*TASK DETAILS:* Pull from the data below each line where the word "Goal" occurs, and copy it.
-- TASK INPUT follows --
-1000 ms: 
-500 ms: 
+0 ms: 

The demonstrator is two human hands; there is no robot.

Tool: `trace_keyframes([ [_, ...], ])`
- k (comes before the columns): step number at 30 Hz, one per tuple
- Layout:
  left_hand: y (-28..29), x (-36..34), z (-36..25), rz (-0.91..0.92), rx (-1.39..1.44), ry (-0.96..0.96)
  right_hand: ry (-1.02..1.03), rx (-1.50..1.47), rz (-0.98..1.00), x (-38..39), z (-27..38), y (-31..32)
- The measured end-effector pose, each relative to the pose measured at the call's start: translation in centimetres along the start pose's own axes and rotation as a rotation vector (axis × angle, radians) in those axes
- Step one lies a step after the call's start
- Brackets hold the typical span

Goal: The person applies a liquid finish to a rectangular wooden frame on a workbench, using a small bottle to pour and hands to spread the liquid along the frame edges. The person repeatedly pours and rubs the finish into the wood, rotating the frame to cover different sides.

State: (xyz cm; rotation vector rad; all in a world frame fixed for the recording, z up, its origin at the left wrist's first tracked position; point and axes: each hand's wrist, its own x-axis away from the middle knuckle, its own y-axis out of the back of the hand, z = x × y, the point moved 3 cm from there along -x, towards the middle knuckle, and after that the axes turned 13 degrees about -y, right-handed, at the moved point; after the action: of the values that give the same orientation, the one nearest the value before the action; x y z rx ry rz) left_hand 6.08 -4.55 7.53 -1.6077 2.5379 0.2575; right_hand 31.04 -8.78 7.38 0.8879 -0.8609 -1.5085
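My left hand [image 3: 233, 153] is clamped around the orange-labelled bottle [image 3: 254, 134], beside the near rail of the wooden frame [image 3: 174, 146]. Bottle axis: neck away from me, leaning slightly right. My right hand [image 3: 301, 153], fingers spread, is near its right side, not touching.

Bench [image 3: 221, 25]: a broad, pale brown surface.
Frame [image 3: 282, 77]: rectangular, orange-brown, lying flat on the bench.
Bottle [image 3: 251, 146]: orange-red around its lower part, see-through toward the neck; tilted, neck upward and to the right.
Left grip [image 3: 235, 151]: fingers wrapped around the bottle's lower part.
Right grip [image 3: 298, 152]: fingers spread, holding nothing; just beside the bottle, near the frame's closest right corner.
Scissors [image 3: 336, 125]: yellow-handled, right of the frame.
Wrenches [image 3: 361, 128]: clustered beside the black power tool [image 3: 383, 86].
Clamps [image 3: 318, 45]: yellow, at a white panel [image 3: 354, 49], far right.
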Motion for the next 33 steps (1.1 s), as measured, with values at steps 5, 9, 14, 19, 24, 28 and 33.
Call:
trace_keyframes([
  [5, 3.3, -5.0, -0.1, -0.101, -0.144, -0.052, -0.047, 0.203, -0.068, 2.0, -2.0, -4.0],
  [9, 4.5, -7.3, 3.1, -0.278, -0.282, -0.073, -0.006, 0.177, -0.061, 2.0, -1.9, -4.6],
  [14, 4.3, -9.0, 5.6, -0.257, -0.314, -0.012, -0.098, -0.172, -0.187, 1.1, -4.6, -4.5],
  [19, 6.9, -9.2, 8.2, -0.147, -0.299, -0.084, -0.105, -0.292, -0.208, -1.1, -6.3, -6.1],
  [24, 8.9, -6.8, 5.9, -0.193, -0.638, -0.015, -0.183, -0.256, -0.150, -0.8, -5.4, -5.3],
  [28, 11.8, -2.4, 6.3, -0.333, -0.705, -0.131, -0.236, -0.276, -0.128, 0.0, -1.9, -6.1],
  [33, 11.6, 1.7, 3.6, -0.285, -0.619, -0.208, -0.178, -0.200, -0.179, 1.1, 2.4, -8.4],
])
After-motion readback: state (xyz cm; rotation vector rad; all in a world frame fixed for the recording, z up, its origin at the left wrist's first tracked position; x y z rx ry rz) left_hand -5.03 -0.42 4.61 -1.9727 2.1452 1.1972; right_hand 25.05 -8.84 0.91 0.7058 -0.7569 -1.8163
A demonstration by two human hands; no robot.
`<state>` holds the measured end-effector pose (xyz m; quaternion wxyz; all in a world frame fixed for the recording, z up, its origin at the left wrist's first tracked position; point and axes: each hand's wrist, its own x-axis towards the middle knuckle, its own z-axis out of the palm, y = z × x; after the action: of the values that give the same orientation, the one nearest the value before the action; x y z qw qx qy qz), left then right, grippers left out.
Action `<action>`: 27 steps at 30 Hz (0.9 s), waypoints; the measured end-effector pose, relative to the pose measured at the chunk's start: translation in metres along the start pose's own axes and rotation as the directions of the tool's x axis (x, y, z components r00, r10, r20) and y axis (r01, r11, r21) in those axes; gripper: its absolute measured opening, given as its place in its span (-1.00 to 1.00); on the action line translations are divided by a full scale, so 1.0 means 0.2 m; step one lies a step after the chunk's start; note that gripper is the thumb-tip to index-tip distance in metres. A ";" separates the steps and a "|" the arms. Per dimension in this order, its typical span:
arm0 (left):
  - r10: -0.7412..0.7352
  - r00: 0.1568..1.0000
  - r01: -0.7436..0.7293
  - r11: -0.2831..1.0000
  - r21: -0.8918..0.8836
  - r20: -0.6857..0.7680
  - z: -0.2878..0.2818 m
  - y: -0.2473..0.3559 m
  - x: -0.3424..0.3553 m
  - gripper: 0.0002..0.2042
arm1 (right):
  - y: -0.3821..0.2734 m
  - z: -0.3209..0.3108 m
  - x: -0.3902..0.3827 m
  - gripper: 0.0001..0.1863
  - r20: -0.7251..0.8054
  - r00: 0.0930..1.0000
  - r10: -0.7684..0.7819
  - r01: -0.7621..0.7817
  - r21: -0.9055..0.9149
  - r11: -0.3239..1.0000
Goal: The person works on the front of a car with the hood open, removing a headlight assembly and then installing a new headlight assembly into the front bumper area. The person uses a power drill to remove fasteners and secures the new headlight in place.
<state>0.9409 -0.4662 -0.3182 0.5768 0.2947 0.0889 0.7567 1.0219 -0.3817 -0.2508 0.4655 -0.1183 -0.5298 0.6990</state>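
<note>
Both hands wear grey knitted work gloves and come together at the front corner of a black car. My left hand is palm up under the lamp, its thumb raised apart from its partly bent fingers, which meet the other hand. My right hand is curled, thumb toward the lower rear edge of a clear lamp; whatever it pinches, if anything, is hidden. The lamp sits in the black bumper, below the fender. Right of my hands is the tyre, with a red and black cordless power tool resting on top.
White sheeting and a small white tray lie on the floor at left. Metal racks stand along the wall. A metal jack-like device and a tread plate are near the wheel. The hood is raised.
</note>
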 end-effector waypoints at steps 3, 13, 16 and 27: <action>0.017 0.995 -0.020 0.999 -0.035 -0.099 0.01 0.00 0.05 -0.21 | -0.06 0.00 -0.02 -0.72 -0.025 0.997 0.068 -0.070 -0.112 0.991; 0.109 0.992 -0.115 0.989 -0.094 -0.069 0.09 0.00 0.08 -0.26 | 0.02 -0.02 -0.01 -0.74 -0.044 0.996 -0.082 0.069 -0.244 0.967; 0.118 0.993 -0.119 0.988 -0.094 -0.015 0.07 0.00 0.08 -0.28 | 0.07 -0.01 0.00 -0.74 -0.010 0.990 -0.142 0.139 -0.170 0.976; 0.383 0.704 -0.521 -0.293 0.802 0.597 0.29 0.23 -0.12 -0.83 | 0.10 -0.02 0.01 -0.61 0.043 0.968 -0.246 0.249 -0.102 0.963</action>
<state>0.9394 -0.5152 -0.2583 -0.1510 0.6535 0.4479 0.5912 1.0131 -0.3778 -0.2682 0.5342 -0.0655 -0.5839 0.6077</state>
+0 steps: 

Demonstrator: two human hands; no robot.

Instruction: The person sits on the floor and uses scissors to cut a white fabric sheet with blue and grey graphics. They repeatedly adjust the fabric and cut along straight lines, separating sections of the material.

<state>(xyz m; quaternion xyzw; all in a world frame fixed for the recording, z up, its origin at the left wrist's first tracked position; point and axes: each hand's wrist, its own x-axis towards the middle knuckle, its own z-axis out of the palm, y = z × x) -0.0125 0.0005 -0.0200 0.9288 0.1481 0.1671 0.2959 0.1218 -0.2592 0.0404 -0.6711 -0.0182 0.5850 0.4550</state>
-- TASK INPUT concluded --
*EXERCISE RESULT:*
Goal: The person applies a liquid finish to a rectangular wooden frame on a workbench, using a small bottle to pour and hands to spread the liquid along the frame edges. The person repeatedly pours and rubs the finish into the wood, rotating the frame to cover different sides.
Goal: The person works on the front of a car with the hood open, removing a headlight assembly and then installing a new headlight assembly into the front bumper area. The person uses a power drill to remove fasteners and secures the new headlight in place.

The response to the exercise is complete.